The remote state limited its vaccination campaign at first to health care workers, teachers and people over 50 years old who either worked in certain essential jobs or suffered from certain pre-existing health conditions. 

But officials announced last week that it was expanding its campaign to include Alaskans between the ages of 55 to 64, and anyone with a high risk of developing a serious illness from COVID-19 due to a pre-existing condition 

Japan’s Kyodo news agency is reporting that foreign spectators will be prevented from attending the upcoming Tokyo Summer Olympics and Paralympic Games because of the ongoing pandemic.   

Quoting officials who agreed to speak on condition of anonymity, Kyodo says the government has concluded that welcoming overseas visitors is not possible because of public concerns over the coronavirus and the discovery of more contagious variants of COVID-19 in many countries.   

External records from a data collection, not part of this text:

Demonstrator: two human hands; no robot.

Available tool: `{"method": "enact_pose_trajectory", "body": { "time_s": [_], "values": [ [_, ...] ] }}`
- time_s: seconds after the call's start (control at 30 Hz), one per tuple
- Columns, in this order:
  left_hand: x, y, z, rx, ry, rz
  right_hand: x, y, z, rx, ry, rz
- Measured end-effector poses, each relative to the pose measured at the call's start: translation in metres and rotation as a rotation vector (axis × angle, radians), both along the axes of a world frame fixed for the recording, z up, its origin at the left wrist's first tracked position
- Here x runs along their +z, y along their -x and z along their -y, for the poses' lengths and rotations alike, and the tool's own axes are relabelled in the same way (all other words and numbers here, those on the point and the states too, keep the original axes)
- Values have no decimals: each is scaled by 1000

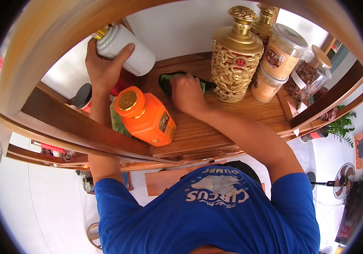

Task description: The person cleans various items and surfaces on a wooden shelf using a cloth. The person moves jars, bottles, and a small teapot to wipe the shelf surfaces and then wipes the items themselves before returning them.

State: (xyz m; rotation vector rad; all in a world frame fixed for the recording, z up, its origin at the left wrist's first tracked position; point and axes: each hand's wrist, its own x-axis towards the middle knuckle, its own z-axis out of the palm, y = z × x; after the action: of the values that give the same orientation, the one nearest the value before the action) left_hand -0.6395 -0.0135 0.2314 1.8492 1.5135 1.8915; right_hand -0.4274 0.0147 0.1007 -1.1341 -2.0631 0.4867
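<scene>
My left hand (106, 65) grips a white bottle (127, 49) with a gold neck, tilted above the back left of a wooden shelf (248, 117). My right hand (186, 92) is closed on a dark cloth with green patches (166, 83), pressed on the shelf board. An orange bottle (148, 117) with a gold emblem on its cap stands at the shelf's front, between my forearms. Just right of the cloth is a gold embossed bottle (237, 60). Something red, partly hidden, lies under the white bottle.
Two stacked plastic jars (279, 60), a second gold bottle (265, 20) and a glass jar of brown pieces (308, 74) stand at the right. A black-lidded container (83, 95) is beyond the left divider. The curved wooden frame (73, 133) borders the compartment.
</scene>
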Motion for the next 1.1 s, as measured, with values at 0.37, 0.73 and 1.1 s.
{"method": "enact_pose_trajectory", "body": {
  "time_s": [0.37,0.73,1.1],
  "values": [
    [-22,18,9,286,-44,-150,37,107,-80,-20,-700,-232],
    [-22,5,10,219,31,-154,-30,79,-97,221,-332,379],
    [-17,9,14,144,11,-40,21,-11,4,131,-171,750]
  ]
}}
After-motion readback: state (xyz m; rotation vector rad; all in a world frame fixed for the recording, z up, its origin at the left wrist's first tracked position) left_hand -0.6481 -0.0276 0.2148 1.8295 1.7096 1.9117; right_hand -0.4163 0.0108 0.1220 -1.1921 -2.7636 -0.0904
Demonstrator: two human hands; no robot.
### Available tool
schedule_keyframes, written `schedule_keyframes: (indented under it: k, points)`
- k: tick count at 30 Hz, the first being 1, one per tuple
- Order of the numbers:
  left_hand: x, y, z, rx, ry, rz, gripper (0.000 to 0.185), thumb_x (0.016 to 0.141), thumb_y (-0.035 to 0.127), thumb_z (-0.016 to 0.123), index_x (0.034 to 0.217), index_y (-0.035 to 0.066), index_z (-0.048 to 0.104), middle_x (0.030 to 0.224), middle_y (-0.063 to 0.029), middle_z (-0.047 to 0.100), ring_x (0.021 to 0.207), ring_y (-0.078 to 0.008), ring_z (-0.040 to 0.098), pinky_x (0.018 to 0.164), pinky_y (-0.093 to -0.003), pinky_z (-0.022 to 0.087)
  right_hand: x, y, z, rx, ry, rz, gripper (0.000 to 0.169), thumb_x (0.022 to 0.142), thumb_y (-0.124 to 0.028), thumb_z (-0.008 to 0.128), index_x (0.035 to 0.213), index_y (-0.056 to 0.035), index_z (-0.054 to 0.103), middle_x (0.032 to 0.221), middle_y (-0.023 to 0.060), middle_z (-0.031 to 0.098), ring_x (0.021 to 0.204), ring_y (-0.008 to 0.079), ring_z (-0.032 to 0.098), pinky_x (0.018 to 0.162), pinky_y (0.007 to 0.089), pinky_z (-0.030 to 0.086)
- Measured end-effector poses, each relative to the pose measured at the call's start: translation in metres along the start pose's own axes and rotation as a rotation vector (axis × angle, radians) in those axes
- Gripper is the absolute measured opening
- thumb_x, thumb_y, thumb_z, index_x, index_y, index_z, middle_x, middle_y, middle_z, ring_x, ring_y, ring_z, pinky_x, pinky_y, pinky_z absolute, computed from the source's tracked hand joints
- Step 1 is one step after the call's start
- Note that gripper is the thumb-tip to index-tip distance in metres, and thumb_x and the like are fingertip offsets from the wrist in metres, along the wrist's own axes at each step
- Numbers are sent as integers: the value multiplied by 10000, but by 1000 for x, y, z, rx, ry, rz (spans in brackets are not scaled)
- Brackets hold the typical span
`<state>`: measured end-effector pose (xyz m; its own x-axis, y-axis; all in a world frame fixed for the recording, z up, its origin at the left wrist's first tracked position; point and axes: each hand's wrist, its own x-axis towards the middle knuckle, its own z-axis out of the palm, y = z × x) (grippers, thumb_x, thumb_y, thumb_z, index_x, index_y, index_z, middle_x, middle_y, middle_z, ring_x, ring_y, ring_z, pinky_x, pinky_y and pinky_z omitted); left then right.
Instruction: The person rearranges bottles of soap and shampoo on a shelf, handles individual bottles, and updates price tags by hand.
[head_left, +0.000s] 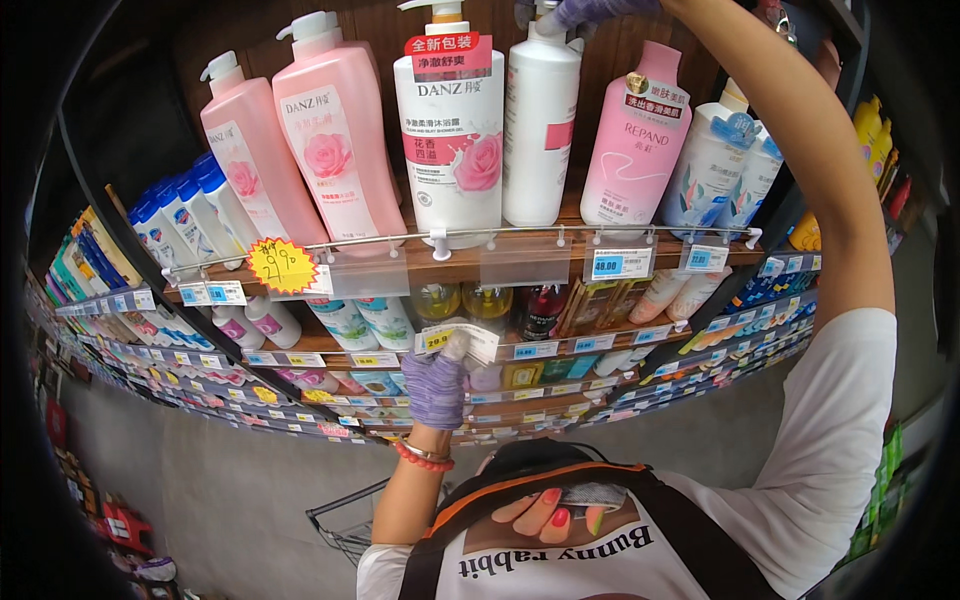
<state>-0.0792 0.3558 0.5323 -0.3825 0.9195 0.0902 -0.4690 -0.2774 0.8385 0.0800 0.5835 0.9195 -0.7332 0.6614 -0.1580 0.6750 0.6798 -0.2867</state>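
Observation:
My left hand (435, 386), in a purple knit glove, holds a small stack of paper price tags (480, 345) before the shelves. At the top of the view, my gloved right hand (589, 11) grips the pump top of a white pump bottle (541, 142), its side turned towards me. The bottle is upright; whether its base touches the shelf is unclear. To its left stands a white shower gel bottle (450, 150) with a rose on its label. A pink body wash bottle (637, 150) is on its right.
Two pink pump bottles (337, 142) and several blue-capped white bottles (187, 210) stand further left. A rail (465, 234) with clear plastic tag holders (525, 261) runs along the shelf edge. Lower shelves carry more bottles. A shopping cart (349, 517) stands on the grey floor.

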Motion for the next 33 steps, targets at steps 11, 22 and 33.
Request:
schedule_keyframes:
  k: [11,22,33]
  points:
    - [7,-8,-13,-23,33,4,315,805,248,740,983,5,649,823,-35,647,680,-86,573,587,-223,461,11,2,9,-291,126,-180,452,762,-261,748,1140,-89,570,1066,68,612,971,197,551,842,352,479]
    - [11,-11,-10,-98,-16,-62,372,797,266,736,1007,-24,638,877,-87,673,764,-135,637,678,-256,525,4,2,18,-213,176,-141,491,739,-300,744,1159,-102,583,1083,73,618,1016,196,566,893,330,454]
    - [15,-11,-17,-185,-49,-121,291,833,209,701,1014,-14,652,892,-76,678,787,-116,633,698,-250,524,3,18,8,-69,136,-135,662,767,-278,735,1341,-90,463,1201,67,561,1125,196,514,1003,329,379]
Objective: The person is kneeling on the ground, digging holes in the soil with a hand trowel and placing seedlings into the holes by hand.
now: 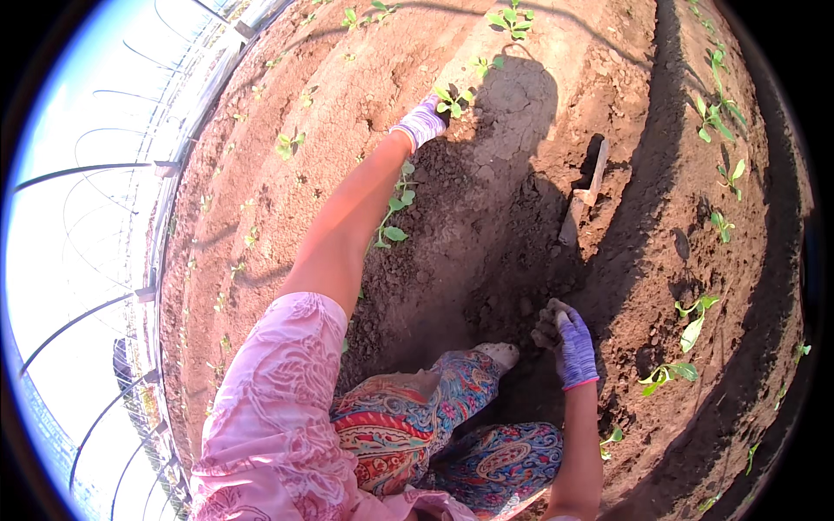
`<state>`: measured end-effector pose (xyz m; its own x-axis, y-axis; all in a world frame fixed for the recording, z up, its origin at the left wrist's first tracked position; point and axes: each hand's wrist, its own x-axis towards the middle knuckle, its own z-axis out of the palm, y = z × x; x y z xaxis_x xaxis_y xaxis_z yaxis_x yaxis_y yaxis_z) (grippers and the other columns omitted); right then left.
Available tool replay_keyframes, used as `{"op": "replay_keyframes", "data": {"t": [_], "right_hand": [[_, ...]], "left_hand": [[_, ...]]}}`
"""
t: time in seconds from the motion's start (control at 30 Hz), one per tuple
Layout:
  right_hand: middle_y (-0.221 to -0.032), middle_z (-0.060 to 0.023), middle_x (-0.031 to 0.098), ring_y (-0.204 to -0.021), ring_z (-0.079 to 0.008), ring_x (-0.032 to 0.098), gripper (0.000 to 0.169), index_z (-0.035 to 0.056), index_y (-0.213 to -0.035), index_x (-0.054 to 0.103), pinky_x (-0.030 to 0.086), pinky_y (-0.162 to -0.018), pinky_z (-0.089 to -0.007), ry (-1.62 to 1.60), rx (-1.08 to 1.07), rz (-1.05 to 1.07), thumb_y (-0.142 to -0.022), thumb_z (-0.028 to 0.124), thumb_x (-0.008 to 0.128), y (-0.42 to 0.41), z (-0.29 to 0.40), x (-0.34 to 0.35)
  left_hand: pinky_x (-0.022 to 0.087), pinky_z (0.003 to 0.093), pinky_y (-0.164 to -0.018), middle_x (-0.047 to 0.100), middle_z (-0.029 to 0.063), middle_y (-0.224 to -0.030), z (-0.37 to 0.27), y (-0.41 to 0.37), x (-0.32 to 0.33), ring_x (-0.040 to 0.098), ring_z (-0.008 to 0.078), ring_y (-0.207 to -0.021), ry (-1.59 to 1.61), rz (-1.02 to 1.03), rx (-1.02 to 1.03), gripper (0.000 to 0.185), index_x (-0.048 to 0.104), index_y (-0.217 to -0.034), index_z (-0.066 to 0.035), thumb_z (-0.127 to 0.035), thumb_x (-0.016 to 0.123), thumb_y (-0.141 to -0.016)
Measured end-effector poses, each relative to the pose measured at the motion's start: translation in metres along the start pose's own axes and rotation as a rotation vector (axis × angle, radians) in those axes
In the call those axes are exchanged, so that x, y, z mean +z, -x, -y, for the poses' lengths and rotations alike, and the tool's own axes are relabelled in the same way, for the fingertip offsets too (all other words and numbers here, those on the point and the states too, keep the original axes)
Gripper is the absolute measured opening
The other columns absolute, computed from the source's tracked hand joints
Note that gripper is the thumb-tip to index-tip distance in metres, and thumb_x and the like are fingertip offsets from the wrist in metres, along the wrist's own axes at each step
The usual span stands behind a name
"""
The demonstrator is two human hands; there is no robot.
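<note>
My left hand (420,125), in a striped purple-and-white glove, reaches far forward to the soil at the base of a small leafy seedling (455,103). Its fingertips are partly hidden, so whether they pinch anything cannot be seen. Low beside my knee, my right hand (571,342) wears a purple glove with soil-caked fingers. Those fingers are curled over dark loose soil (515,293), and their grip is unclear. Ahead of the right hand, a short hand tool with a wooden handle (600,166) lies on the ground. Leafy plants (396,205) show along my left forearm.
Rows of seedlings (287,144) run along the left bed. More plants (694,319) grow on the right bed, beyond a shaded furrow (642,195). A hooped greenhouse frame (85,169) edges the far left. My patterned trouser legs (391,423) and one shoe (500,355) are below.
</note>
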<state>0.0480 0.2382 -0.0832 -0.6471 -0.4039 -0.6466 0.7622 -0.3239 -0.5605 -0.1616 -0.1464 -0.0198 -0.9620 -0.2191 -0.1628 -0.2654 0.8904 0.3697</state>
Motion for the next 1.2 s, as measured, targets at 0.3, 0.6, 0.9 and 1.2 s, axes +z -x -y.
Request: {"op": "replay_keyframes", "data": {"t": [0.3,0.6,0.9,1.2], "right_hand": [[-0.095,-0.0081,0.057,-0.078,-0.0160,0.057,0.028,0.0053,-0.112,0.047,0.051,-0.066,-0.0308,0.021,0.015,-0.038,-0.087,0.018,0.046,0.001,0.003,-0.006],[-0.099,-0.0098,0.056,-0.082,-0.0164,0.056,0.032,0.0044,-0.116,0.045,0.050,-0.068,-0.0302,0.049,0.047,0.001,-0.087,0.020,0.045,-0.006,-0.003,-0.002],[-0.092,-0.0064,0.055,-0.075,-0.0160,0.056,0.034,0.0062,-0.115,0.044,0.050,-0.067,-0.0329,0.048,0.043,0.030,-0.086,0.022,0.049,-0.009,-0.012,0.001],[-0.135,-0.0134,0.025,-0.122,-0.0281,0.029,0.065,0.0082,-0.132,0.023,0.029,-0.097,-0.0431,-0.427,-0.038,-0.030,-0.085,0.053,0.033,-0.021,0.064,0.069]], "left_hand": [[0.039,0.0295,-0.084,0.054,0.0122,-0.107,-0.007,0.016,0.001,0.052,0.0211,-0.096,0.242,0.039,-0.076,0.068,0.039,-0.122,-0.002,-0.017,0.070,-0.063],[0.043,0.0325,-0.073,0.062,0.0090,-0.087,0.011,-0.014,0.024,0.057,0.0234,-0.080,0.096,-0.060,0.020,0.040,0.057,-0.100,-0.006,-0.028,0.069,-0.068],[0.042,0.0318,-0.078,0.060,0.0133,-0.098,0.014,-0.004,0.026,0.056,0.0261,-0.089,0.175,-0.212,0.003,0.046,0.052,-0.109,-0.004,-0.031,0.064,-0.073],[0.027,0.0344,-0.097,0.038,0.0159,-0.126,-0.143,0.192,0.063,0.035,0.0254,-0.119,0.966,-0.120,0.678,0.043,0.037,-0.124,0.000,-0.021,0.045,-0.087]]}}
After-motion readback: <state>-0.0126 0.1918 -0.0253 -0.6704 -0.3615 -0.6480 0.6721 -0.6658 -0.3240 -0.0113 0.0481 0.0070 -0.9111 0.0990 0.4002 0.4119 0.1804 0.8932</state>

The Tokyo Olympics were scheduled to be held last July and August, but organizers and then-Japanese Prime Minister Shinzo Abe decided to postpone the event for a year as the novel coronavirus began spreading across the globe.

President of the Tokyo 2020 Olympics Organizing Committee Seiko Hashimoto (R) speaks with Tokyo 2020 Vice Director-General Yukihiko Nunomura (L) before the press briefing on operation and media coverage of Olympic Torch Relay in Tokyo, Feb. 25, 2021.

But with Tokyo and other parts of Japan under a new state of emergency to quell a surge of new infections, recent public opinion polls show an overwhelming majority of Japanese believe the Games should be postponed again or canceled.  

More than 117.5 million people around the world have been infected with COVID-19 over the past year to 15 months of the pandemic, including well over 2.6 million deaths, according to U.S.-based Johns Hopkins University Coronavirus Resource Center.   

Brazil recorded 1,972 coronavirus fatalities Tuesday, its highest daily total since the virus arrived on its shores. The South American nation has 11.1 million infections, the third-highest in the world  behind the United States and India, and the second-highest number of deaths with 268,370 behind only the United States.